**EXERCISE BRIEF:**
Go through the records and tally the lines that include the word "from". The answer is that total alone.
DATA SECTION: Begin
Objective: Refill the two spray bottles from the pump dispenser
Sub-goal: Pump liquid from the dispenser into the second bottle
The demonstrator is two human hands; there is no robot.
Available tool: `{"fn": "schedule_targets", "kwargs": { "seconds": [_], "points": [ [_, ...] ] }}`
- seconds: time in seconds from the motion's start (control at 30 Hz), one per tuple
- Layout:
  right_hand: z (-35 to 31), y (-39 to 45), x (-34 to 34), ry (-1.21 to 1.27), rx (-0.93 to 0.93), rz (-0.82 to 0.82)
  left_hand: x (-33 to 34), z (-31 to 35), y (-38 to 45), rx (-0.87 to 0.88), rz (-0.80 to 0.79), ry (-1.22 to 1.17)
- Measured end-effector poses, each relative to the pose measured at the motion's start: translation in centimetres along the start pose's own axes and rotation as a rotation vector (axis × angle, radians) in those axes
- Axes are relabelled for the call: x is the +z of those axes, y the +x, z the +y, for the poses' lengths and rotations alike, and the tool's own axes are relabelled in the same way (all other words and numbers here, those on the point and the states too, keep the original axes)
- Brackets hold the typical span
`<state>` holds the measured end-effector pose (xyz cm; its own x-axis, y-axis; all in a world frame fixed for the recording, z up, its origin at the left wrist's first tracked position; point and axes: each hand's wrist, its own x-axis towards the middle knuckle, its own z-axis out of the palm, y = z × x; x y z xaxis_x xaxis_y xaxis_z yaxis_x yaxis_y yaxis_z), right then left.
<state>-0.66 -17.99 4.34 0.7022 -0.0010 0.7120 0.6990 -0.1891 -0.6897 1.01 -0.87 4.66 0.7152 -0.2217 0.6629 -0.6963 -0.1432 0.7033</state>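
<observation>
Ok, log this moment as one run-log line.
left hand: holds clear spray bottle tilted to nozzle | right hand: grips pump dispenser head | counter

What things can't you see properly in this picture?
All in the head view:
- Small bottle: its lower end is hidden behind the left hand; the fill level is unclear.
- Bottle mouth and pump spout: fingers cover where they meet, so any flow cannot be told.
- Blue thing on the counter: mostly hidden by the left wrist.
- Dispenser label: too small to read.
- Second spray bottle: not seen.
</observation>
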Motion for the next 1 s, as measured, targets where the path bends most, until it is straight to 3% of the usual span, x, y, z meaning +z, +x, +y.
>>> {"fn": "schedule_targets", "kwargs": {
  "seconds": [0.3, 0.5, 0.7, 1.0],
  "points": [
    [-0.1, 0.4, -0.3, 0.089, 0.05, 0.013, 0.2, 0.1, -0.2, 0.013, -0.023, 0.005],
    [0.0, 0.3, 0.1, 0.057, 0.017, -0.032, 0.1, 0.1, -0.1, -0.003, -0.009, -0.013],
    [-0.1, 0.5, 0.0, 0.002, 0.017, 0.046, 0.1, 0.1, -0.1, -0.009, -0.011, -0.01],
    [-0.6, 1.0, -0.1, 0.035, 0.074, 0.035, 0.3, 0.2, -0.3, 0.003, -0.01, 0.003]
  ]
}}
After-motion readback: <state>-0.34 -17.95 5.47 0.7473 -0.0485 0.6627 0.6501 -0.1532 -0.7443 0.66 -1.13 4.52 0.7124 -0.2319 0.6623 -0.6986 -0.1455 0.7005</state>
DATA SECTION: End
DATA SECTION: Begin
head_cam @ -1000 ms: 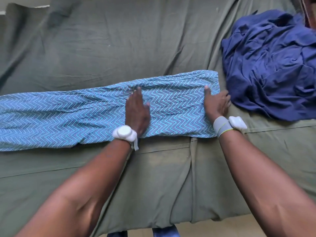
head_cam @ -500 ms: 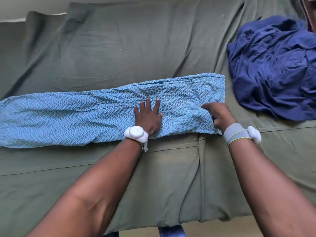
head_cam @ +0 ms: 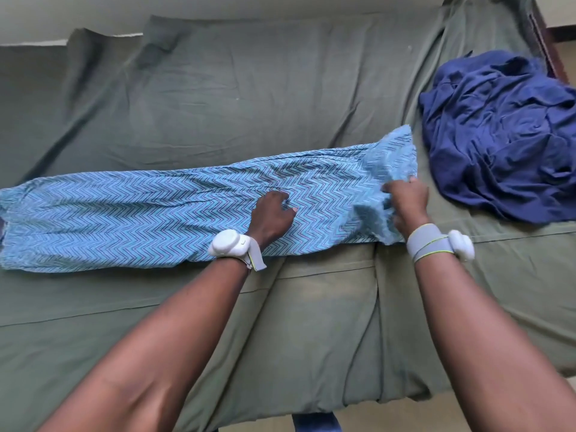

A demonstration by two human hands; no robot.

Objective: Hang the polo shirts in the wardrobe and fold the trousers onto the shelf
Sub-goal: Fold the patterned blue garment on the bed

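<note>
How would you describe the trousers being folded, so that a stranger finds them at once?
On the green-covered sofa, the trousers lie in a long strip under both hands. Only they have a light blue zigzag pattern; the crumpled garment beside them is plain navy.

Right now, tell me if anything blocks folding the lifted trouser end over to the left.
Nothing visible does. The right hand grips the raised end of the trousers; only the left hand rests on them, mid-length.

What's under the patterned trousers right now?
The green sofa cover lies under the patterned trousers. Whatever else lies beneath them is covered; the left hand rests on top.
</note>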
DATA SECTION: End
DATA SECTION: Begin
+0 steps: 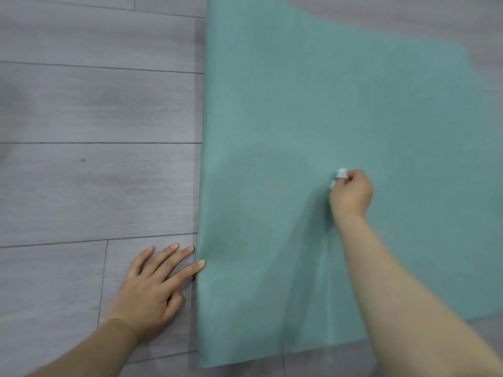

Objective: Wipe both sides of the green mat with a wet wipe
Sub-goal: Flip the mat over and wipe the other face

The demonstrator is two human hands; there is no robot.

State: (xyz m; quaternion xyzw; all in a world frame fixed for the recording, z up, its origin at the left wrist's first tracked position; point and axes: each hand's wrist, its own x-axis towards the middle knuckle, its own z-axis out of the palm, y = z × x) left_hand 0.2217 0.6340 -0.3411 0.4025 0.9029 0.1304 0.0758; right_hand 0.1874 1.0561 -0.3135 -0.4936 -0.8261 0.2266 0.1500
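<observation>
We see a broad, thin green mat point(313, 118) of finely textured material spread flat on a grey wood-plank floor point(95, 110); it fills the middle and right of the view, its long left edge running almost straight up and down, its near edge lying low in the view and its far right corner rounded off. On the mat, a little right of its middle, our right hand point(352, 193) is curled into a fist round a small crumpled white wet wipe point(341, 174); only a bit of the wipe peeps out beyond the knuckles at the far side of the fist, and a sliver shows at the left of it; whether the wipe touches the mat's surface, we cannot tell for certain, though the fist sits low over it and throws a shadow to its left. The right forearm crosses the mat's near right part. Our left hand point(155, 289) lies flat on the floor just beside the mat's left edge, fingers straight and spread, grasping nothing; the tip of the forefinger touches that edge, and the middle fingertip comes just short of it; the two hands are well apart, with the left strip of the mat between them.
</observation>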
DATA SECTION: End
**ANSWER:**
3